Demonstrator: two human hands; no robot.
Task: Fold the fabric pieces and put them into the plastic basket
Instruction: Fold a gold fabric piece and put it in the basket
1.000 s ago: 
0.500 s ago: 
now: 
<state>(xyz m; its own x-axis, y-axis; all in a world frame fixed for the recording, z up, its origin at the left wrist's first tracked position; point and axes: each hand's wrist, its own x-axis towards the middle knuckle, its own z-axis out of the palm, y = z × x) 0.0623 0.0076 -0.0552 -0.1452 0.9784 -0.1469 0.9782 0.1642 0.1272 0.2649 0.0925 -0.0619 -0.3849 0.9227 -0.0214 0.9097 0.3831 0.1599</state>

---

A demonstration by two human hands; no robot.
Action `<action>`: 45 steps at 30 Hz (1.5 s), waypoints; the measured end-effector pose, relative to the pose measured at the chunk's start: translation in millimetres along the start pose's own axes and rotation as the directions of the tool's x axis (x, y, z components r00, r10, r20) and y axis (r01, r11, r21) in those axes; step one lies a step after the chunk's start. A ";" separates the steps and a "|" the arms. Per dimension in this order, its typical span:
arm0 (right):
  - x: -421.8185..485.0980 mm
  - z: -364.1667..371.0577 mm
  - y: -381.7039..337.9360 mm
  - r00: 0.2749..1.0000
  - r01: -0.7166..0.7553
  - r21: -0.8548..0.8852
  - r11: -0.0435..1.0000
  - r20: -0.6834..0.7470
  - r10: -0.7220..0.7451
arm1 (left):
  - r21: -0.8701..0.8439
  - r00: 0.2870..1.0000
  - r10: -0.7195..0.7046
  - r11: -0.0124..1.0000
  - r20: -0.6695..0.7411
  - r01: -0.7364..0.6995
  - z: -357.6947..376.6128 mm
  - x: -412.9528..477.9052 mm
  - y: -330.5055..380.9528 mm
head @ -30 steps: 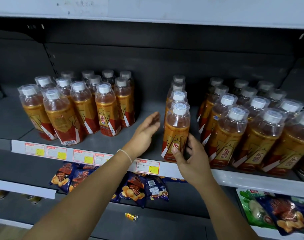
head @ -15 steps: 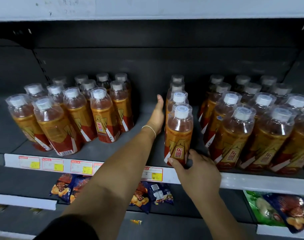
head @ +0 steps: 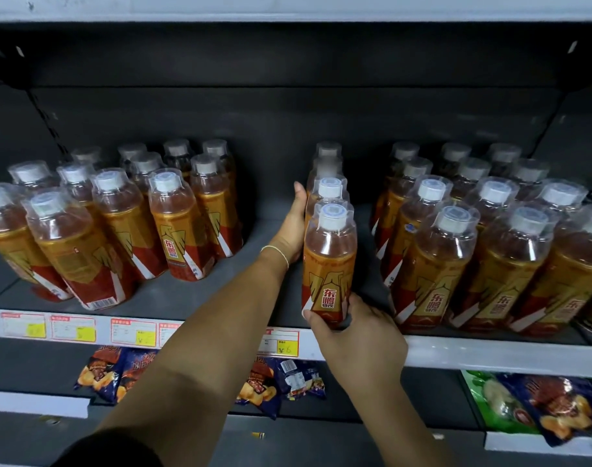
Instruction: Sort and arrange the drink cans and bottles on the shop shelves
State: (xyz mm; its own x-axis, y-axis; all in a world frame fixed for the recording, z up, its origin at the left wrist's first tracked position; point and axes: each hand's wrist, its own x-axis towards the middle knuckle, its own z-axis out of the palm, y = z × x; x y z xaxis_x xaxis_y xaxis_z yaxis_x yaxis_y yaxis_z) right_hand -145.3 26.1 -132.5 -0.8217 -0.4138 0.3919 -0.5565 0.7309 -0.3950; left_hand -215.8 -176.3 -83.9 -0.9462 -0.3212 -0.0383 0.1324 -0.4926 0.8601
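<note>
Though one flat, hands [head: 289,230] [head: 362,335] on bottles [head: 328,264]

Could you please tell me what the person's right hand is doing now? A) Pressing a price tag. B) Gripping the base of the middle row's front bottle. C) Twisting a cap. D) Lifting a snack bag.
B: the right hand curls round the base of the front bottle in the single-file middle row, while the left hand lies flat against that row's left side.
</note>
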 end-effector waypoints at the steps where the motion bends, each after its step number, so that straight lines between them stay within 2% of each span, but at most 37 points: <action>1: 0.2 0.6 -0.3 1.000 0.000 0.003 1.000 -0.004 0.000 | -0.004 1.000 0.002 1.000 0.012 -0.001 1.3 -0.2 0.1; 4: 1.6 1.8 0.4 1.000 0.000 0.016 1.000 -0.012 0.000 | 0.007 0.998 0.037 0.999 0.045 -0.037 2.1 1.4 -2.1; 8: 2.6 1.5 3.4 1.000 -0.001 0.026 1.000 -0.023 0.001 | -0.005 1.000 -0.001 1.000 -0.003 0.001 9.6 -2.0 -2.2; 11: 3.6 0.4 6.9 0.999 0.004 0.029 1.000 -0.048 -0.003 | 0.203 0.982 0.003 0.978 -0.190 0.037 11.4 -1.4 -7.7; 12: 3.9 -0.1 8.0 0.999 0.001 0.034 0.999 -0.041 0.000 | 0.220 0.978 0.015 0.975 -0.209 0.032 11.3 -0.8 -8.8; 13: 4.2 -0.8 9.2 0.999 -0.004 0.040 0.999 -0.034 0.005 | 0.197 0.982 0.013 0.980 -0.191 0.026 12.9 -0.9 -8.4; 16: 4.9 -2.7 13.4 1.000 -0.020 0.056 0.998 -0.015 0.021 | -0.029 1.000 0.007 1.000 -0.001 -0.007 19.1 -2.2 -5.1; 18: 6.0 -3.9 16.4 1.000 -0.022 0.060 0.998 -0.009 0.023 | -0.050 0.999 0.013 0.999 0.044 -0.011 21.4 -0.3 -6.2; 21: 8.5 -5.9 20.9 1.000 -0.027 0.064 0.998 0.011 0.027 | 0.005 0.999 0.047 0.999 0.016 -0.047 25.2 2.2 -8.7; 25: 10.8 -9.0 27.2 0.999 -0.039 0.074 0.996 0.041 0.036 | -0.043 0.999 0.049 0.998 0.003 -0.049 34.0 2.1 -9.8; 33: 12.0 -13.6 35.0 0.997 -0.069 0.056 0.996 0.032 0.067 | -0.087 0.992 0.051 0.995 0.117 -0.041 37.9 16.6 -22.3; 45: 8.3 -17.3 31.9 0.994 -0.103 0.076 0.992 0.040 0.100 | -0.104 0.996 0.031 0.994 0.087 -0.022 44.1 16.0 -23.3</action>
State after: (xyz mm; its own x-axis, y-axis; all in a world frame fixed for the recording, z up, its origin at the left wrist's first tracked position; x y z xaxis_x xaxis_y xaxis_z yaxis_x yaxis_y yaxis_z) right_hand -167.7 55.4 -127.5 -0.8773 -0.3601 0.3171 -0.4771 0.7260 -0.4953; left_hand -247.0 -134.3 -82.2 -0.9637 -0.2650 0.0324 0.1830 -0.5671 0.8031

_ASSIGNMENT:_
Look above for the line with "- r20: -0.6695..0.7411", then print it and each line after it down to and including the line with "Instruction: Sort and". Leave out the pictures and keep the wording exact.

_SOLVED EXERCISE:_
  - r20: -0.6695..0.7411
  - r01: -0.7364..0.6995
  - z: -357.6947..376.6128 mm
  - x: -412.9528..477.9052 mm
  - y: -330.5055..380.9528 mm
head @ -30 steps: 
head @ -15 steps: 
head @ +0 steps: 
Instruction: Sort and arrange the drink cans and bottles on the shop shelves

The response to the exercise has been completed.